All lines holding the word "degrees" in the listing below need to be copied.
%%
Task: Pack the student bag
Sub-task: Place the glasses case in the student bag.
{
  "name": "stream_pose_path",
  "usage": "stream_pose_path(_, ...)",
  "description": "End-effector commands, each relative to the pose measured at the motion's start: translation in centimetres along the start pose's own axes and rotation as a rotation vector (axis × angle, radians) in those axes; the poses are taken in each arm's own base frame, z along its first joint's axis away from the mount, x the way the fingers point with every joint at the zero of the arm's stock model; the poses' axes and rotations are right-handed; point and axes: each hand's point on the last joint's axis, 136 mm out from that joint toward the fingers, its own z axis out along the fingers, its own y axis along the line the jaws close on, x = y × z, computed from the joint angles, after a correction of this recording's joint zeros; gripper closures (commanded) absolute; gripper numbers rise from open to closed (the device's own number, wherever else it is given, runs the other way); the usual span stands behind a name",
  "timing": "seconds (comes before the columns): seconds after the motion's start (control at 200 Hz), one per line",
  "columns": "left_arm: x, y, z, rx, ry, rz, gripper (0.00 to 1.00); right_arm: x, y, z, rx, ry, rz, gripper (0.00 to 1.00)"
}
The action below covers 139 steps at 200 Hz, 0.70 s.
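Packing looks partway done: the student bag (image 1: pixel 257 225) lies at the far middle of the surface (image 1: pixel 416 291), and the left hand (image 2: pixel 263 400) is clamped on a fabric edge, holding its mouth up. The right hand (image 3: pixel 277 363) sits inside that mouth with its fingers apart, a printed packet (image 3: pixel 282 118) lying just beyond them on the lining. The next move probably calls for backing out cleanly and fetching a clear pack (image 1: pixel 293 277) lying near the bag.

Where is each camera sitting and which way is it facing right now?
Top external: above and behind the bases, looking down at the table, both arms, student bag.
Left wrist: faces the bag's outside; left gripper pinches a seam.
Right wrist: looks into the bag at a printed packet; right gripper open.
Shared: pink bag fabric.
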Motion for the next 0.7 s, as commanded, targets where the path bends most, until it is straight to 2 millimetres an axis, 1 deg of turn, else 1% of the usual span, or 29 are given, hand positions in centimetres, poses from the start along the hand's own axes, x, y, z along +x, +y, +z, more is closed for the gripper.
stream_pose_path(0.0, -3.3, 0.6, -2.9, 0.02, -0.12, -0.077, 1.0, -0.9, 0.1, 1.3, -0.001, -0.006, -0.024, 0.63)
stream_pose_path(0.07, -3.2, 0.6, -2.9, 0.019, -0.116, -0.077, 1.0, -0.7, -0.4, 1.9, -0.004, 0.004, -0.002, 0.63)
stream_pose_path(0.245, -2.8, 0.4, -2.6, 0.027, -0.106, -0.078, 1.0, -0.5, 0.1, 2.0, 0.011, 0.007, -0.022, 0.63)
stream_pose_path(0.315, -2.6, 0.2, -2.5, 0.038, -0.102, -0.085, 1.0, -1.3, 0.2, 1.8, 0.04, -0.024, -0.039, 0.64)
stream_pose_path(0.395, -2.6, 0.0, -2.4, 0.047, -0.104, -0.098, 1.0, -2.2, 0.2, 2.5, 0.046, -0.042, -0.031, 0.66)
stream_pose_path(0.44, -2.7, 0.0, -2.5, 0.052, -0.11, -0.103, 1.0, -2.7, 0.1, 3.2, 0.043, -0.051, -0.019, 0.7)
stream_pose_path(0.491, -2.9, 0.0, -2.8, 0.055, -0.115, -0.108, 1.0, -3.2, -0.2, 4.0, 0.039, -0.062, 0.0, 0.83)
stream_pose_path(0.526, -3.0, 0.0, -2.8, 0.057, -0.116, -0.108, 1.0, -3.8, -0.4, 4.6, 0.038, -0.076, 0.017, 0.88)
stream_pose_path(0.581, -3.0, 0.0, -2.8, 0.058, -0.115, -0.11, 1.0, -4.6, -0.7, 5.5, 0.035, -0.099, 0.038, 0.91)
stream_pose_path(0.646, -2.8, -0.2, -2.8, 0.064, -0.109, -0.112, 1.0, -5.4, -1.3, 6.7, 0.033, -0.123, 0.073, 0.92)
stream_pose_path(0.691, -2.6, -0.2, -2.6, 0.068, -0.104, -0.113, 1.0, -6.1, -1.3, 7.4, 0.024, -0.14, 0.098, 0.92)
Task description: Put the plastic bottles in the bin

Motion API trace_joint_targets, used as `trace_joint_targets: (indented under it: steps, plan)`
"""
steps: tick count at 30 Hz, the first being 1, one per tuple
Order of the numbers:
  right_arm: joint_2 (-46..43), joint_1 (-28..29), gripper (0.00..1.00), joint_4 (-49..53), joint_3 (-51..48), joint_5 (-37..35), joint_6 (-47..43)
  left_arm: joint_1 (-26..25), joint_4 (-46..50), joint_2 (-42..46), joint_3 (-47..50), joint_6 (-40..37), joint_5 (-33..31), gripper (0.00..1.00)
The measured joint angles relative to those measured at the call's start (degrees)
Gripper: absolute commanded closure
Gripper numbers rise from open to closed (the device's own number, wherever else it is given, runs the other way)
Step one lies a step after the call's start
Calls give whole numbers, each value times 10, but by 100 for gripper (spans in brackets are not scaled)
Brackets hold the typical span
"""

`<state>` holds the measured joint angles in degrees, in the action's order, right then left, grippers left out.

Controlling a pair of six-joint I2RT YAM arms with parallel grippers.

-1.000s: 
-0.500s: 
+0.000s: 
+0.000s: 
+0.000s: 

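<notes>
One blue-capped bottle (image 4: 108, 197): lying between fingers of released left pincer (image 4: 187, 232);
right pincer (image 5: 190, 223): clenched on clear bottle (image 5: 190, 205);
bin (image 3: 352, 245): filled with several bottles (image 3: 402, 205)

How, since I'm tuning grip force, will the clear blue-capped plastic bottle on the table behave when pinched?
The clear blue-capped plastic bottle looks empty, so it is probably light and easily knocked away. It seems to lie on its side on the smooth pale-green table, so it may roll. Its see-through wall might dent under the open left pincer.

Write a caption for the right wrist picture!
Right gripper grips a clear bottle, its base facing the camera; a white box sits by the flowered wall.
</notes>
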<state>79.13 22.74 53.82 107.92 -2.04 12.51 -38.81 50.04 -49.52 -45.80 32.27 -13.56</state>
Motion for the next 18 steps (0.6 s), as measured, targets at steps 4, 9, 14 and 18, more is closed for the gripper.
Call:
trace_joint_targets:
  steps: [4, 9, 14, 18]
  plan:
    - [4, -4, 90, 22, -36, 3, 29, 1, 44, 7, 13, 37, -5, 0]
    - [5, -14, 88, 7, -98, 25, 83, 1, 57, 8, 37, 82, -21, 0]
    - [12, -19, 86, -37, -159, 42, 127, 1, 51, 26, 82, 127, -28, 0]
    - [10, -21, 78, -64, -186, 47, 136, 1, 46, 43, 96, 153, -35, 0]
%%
■ TASK OUTPUT:
The measured joint angles relative to those measured at the call's start (degrees)
`<state>` holds the measured joint angles in degrees, in the action's order, right then left, grippers left out.

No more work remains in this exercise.